I think I’ll faint. “But… he didn’t… tell me… what…”
“Detective Macintosh, I understand you’ll ask for early retirement if I grant you legal guardianship of the accused and release her on probation?”
“Yes, Your Honor, I have arranged for this already. My supervisors are informed and have granted me leave with immediate effect if I am to take care of Tiara Rodriguez.”
“And how do you plan to do this? The application states you’re a widower. It is, let’s say, a bit unusual to place a young victim of sexual abuse into the care of an elderly man.”
They talk above my head, which twists back and forth between the two of them.
“Your Honor, I’ve been serving on the police force for over thirty years, with an impeccable record. I can supply you with letters of recommendation from the Chief of Police himself and believe to be above a
ny suspicion. In preparation for my retirement, I have bought a home in the country, up north. It has three bedrooms and two bathrooms. My wife died five years ago. The house is big enough for the two of us and would give Tiara plenty of privacy. The town close by has an excellent psychologist for ongoing supervision as recommended by Dr. Eaton. Tiara is nearly sixteen. Through no fault of her own, she has problems adjusting to a crowded environment. I believe a secure and quiet country home, as I can offer, would help her heal at her own pace. It would be a tragedy if she’s placed in a foster home, and she shouldn’t be sent to any half-way house. She knows me well by now, I’ve been visiting her regularly at the Burnaby Youth Secure Center. I think I’ve gained her trust. Furthermore, I trust her, I respect her and I like her.”
Judge Carr raises her eyebrows at me.
“What do you say, young lady?”
I break out in a smile.
“I take him.”
Chapter 60
Birthday 16
The small problem of where I would be living until Macintosh had sorted out the paperwork for his retirement, the legal guardianship, the arrangements for my ongoing psychological treatment and God knows what other hoop-jumping bureaucracy demanded of him, was solved very elegantly. The rent on Mom’s flat had been paid until the end of April, and after I agreed that I wouldn’t leave the flat unsupervised, they’ve let me move in there for the remaining weeks. She wouldn’t come back, I knew that with absolute certainty, yet I still asked Macintosh to put another security lock on the door.
I spent my time sorting through her stuff, deciding what to give to charity and what to dump.
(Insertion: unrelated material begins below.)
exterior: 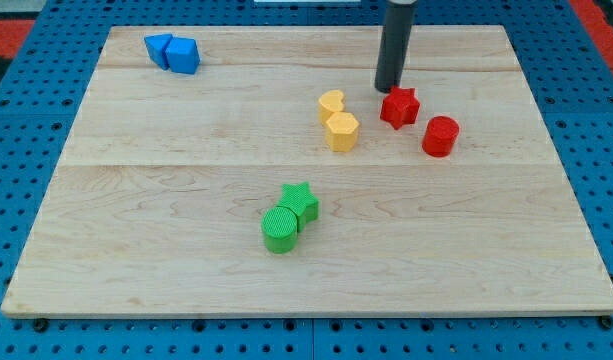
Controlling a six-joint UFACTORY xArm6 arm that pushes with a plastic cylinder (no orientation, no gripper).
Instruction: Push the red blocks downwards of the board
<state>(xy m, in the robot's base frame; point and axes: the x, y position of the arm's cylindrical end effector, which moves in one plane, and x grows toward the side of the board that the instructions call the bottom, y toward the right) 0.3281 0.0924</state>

Very little of it was mine, and of that even less was worth keeping. I didn’t want a keepsake. Louise called a few times offering to help, and I let her drive by and pick up the stuff I had put in front of the apartment door. I didn’t let her in.
First of May, Macintosh picks me up. We hand the keys to the landlord, I grab my rucksack, he takes the suitcase with the rest of my clothes, and off we go.